COLOMBO: India will not be pressing Sri Lanka to merge the Northern and Eastern Provinces to form a single Tamil-majority, Tamil-speaking province as envisaged by the India-Sri Lanka Accord of 1987, the Indian Foreign Secretary S.Jaishankar told the Tamil National Alliance (TNA) here on Monday.
He was reacting to a demand made by the leader of the Eelam Peoples’ Revolutionary Liberation Front (EPRLF) Suresh Premachandran, that India should honor its promise to keep the North and East united. It had even said that it would not allow a referendum to be held on the issue. When the united province was de-merged in 2006 by a Supreme Court order, India did not protest saying that it was for the Sri Lankan government to appeal against the judgment. India had clearly lost interest in the issue. Its interests lay elsewhere in Sri Lanka.
Jaishankar told Premachandran that much water has flown down the bridge since 1987 and as the situation has changed it will be better for all concerned to make use of the various windows of opportunity which have opened up recently with the change of regime in Colombo and secure the rights of the Tamils.
He argued that it would not be wise to hold every other matter hostage to one issue - the merger of the North and East.
However, he added that India would not mind if the Tamils kept the issue alive and kept it on the table for talks with the Sri Lankan government.
Premachandran had highlighted the issue of the merger of the North and East partly because it had been the main theme of the Ezhuga Tamil rally held recently in the Eastern town of Batticaloa. Premachandran is a key member of the Tamil Peoples’ Council which organized the rally.
The merger of the North and East is considered important by the Eastern Tamils because it helps them face the Muslims who tend to dominate them economically and politically. If the East were to be merged with the North, the Tamils will be in an overwhelming majority and can run the province as per their wish, and also bargain with Colombo more effectively for more powers.
But the Muslims are opposed to the merger as their proportion would be reduced from 35 % to 12%. At any rate, successive Sri Lankan governments have been against a merger as they fear that a strengthened and united Tamil province will be in a better position to secede from Sri Lanka.
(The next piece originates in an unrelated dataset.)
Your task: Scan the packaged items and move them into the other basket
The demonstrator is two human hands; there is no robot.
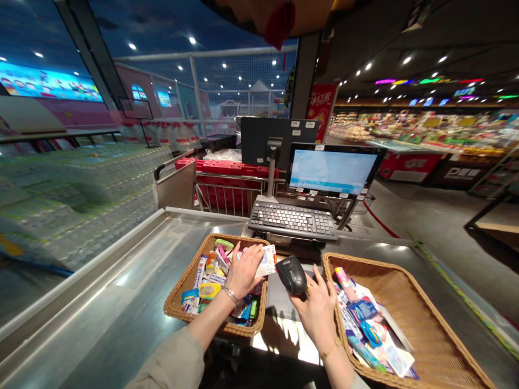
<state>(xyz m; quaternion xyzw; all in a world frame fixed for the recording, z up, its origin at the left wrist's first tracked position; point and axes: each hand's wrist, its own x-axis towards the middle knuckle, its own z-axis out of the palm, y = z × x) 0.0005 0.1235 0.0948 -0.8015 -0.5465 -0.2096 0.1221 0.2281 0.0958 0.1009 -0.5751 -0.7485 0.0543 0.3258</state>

It was to destroy the unification of the North and East wrought by the India-Sri Lanka Accord of 1987 that some Sinhalese and Muslims, enjoying tacit government support, challenged the merger in the Supreme Court and got a favorable verdict in 2006.
Premachandran pointed out that India has a moral responsibility to ask the Sri Lankan government to re-merge the North and East as it is part of the India-Sri Lanka Accord of 1987. If the Accord is still valid, every part of it should be deemed to be equally valid and implemented, he argued.
He recalled that former Prime Minister Rajiv Gandhi had solemnly promised that the merger would remain and that the proposed referendum would not be held. He also recalled that the EPRLF had fully cooperated with India on the implementation of the Accord, and like the Indian Peace Keeping Force, had lost many men in the fight against the LTTE which opposed the Accord. India has a moral responsibility to keep its promise and persuade the Sri Lankan government to re-merge the North and East, Premachandran said.